New Zealanders continue to teach humanity how to be a human being. Muslim New Zealand resident and survivor of #Christchurch massacre says he can’t hate the terrorist that attacked them just because he’s a human being. Such a big heart in a brutal world pic.twitter.com/BTKSFDpF0V
— Kasım İleri (@kasimileri_) March 29, 2019
Mike Morris: A Personal Memory; the Christchurch mosque massacre/Sharpeville massacre – Baragwanath Hospital.
Christchurch Massacre 49 dead, Sharpeville Massacre 69 dead, 180 casualties.

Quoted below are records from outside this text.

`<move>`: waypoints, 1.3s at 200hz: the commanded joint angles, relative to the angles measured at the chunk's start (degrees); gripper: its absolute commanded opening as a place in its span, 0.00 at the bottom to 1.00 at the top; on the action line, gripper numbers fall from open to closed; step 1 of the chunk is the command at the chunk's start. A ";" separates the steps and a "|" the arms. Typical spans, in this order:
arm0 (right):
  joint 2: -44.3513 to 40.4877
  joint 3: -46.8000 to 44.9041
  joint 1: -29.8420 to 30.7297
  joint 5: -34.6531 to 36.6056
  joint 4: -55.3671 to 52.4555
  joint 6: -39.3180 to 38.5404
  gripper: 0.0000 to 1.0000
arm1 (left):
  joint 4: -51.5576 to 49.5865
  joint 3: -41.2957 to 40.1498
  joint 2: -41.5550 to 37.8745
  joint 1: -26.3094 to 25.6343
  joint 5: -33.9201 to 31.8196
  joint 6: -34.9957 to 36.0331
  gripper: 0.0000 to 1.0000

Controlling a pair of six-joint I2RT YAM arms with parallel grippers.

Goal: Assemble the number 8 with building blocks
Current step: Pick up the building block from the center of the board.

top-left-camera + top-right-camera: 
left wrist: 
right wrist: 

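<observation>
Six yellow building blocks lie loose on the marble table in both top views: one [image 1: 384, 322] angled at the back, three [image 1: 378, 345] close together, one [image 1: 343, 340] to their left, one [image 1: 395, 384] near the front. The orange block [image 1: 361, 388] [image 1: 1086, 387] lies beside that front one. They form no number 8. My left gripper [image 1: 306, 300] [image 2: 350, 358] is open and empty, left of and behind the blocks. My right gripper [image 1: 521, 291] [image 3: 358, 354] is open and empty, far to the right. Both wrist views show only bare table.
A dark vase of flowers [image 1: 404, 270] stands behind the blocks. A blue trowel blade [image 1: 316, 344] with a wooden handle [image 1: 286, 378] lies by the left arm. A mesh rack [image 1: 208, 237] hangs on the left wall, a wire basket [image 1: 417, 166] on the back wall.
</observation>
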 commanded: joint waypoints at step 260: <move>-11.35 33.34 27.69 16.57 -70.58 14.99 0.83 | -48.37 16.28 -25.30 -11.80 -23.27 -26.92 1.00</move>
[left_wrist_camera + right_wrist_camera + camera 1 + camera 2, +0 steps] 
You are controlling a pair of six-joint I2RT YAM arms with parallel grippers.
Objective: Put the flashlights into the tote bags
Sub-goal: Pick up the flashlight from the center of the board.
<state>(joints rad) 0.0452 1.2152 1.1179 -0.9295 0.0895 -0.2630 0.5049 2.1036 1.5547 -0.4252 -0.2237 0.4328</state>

Surgical Ward on Intake Baragwanath Hospital 21 March 1960.
Sam Sher – Surgeon
Vernon James – Registrar
Julian Bader – SHO
Mike Morris – Intern
Prof. Jock Lewen
‘Golden Hands’ Lotzof
Arriving that morning at the ward round we were told that some casualties were due in. No other communication followed. Hours later major casualties arrived in ambulances, lorries and cars at the “Snake Pit” (Casualty Receiving). Triage was unknown. We, unbeknown either working in theatre or doing ward work, soon were inundated with major trauma patients, all with various gunshot wounds. Only resuscitation was IV fluids. Two theatres were immediately made available and so began a hectic 24 hours. Further surgeons arrived and began operating in the gynae theatre block adjacent. Most fortunately the two gynaecologists, Lavery and Evans, both had military experience and began prioritising surgery and emergency extra wards, including a military tent. Operations continued with a rapid change of gloves and gowns, a cup of coffee and a sarmie. An early version of M.A.S.H.
I assisted Piet Theron, a cardio thoracic surgeon newly arrived from Aberdeen, Scotland.
Anaesthesia was swift and involved Pentothal, Scoline and Flaxedil. Use of McGill lower circuit and a new Cape Wayne ventilator was initiated. Most patients required blood and substantial fluids. This experience, personally, never to be forgotten, influenced me to follow a career in trauma and emergency medicine.